Recorded information START
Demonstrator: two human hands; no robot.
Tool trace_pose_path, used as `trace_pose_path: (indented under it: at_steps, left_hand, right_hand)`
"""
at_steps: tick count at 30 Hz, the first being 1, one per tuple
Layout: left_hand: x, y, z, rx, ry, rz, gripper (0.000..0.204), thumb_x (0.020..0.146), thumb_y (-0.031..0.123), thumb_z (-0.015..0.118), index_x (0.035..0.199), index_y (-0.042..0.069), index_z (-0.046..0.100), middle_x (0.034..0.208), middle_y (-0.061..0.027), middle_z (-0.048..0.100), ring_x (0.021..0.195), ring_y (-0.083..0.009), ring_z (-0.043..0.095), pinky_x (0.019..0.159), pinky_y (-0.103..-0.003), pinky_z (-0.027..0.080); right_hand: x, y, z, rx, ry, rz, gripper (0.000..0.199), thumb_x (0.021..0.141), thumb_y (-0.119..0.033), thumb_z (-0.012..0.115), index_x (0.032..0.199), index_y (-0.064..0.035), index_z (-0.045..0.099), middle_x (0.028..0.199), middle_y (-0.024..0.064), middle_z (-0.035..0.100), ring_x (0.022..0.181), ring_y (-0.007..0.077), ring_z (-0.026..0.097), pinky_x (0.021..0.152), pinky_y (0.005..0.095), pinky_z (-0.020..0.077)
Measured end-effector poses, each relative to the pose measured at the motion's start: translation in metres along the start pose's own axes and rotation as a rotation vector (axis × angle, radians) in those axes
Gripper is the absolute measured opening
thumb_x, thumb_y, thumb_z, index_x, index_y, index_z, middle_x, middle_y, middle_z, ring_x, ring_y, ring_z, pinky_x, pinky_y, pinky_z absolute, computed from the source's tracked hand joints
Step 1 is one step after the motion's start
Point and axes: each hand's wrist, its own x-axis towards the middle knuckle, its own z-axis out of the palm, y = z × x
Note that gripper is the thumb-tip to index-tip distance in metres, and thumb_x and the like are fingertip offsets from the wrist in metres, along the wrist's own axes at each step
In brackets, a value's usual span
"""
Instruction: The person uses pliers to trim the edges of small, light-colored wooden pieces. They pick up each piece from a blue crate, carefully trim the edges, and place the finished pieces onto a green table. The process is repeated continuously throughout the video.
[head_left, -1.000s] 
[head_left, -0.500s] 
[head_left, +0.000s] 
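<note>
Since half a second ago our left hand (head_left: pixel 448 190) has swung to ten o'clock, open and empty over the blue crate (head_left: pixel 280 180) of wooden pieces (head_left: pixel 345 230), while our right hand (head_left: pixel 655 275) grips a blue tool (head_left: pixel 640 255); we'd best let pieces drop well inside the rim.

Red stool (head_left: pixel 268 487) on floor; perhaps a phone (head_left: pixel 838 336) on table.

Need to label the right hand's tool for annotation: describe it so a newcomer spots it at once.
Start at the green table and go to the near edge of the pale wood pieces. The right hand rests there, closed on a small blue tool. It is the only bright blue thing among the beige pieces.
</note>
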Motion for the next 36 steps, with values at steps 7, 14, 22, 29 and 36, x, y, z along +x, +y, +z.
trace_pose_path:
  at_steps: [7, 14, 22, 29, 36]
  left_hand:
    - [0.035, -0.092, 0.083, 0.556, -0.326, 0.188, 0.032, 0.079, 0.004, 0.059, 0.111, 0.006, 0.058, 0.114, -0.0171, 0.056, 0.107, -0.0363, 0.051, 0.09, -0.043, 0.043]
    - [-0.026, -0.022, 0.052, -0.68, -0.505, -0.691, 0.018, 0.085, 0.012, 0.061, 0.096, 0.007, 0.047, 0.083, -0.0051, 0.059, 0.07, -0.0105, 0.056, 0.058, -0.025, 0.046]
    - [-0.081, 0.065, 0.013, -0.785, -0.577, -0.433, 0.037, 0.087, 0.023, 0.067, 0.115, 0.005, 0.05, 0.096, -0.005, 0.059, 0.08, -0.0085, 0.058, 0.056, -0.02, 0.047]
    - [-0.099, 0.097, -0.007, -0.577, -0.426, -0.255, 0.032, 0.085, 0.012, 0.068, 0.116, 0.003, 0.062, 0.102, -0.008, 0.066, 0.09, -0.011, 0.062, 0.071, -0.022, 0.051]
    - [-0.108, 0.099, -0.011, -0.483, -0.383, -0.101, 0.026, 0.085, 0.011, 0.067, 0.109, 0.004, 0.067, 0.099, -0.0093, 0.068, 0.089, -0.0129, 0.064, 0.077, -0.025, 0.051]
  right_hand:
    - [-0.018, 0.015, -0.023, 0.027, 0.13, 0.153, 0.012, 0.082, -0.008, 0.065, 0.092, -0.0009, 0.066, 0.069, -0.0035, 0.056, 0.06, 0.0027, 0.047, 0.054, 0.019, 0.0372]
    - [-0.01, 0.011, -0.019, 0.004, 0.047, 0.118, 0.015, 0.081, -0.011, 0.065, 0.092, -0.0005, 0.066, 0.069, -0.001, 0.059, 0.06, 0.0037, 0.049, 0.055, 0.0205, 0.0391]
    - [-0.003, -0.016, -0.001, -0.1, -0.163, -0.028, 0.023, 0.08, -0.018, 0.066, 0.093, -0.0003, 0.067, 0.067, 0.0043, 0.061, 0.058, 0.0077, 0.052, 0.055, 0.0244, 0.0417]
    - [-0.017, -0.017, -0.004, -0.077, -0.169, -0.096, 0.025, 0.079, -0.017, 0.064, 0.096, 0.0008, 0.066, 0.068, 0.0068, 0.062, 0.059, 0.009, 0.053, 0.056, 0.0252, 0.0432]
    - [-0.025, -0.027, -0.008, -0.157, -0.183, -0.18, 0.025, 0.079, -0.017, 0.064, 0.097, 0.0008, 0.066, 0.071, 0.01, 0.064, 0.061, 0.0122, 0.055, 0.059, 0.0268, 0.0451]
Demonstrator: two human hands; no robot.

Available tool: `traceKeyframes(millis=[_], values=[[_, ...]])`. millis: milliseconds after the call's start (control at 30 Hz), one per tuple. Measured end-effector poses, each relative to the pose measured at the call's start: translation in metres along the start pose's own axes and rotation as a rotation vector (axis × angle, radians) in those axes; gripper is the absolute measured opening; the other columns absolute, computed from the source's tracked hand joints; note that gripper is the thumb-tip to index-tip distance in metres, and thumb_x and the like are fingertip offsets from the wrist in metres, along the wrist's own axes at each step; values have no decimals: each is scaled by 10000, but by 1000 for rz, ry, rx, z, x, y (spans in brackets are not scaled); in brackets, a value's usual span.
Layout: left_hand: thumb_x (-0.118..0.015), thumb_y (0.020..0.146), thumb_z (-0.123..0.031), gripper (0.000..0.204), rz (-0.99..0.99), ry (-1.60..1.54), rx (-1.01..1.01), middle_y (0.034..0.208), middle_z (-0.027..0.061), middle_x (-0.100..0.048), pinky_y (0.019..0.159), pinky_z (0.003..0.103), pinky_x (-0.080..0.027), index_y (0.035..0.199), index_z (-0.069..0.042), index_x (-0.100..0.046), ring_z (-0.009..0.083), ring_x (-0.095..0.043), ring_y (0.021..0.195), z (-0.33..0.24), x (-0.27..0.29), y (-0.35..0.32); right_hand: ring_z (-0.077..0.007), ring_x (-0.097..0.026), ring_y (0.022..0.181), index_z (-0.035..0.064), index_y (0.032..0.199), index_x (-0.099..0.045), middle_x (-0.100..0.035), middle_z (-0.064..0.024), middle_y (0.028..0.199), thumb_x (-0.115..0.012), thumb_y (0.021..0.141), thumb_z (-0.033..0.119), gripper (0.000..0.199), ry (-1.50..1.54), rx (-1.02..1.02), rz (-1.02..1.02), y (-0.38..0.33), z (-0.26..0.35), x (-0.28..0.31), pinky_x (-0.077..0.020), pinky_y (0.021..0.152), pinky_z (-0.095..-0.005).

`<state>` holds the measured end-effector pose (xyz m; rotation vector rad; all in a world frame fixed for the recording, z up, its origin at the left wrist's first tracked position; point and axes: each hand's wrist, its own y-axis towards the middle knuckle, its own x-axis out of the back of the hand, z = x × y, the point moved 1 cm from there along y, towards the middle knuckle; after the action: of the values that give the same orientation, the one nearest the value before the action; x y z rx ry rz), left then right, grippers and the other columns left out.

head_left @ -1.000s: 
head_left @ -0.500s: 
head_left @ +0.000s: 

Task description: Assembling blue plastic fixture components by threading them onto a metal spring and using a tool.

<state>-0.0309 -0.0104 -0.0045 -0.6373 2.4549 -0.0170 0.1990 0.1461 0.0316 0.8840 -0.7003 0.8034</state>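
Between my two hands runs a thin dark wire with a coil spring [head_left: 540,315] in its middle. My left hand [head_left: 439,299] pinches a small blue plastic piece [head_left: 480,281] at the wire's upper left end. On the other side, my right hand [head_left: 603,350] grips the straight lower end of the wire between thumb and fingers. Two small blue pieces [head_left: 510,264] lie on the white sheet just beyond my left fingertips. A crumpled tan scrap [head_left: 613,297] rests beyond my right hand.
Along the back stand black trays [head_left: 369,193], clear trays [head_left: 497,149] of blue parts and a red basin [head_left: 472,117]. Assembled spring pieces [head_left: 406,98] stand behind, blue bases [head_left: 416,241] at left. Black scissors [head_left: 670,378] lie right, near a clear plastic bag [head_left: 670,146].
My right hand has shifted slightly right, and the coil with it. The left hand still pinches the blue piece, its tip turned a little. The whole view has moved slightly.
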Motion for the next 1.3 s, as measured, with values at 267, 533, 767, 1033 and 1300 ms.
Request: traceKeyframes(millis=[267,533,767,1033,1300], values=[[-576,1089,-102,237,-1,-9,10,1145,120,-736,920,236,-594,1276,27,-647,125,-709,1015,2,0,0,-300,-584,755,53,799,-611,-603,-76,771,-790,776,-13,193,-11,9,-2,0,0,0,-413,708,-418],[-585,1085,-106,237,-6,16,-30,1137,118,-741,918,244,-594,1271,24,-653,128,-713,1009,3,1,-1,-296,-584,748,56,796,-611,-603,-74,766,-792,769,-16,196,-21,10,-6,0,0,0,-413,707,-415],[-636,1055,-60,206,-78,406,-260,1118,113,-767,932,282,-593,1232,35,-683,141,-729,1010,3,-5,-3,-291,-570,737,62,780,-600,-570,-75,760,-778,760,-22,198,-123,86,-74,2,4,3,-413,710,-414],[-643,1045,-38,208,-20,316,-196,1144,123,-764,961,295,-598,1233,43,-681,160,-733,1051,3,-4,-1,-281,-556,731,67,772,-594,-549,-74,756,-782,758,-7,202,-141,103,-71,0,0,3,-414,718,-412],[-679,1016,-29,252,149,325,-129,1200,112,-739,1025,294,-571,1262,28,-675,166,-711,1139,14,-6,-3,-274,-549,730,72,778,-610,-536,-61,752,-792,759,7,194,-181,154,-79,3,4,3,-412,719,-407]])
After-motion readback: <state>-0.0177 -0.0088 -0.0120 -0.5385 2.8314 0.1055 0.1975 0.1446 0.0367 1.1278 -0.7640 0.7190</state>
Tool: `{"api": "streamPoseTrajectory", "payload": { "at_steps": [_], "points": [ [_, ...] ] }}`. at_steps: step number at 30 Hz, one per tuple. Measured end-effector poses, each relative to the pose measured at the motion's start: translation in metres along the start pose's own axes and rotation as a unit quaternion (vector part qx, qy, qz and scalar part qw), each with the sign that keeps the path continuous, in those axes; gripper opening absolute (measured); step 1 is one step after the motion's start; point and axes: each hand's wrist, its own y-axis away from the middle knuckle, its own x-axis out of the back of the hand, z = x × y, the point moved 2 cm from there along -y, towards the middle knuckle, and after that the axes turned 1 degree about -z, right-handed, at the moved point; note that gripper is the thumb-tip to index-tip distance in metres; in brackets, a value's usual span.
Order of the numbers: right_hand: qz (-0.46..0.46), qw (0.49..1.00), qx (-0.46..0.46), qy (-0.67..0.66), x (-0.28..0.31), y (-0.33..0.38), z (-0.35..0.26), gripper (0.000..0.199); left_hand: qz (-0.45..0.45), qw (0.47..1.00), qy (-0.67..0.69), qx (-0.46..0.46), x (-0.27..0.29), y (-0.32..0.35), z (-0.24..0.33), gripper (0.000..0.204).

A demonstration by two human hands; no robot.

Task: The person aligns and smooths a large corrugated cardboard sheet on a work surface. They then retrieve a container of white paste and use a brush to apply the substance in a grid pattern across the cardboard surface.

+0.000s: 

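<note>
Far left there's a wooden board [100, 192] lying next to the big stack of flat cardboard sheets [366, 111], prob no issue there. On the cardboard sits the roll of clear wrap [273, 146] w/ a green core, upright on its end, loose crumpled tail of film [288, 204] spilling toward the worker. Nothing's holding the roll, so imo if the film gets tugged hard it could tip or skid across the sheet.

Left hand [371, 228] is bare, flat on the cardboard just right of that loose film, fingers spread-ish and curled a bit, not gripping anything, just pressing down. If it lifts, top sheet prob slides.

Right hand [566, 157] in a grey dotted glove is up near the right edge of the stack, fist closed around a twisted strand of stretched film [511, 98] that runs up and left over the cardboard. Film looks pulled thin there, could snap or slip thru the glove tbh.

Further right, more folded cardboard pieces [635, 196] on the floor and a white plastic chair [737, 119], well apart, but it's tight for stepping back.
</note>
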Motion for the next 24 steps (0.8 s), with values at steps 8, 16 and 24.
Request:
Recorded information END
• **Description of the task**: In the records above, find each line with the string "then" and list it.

• **Written answer**:
`<state>` holds the measured end-effector pose (xyz m; rotation vector rad; all in a world frame fixed for the recording, z up, its origin at the left wrist's first tracked position; point and axes: each hand's wrist, its own y-axis towards the middle knuckle, its own x-axis out of the back of the hand, z = x × y, the point moved 1 cm from there along y, towards the middle knuckle; after the action: of the values that give the same orientation, the one nearest the value before the action; x y z rx ry rz), left then right, grippers and the other columns left out.
Task: The person aligns and smooths a large corrugated cardboard sheet on a work surface. They then retrieve a container of white paste and use a brush to apply the substance in a grid pattern across the cardboard surface.

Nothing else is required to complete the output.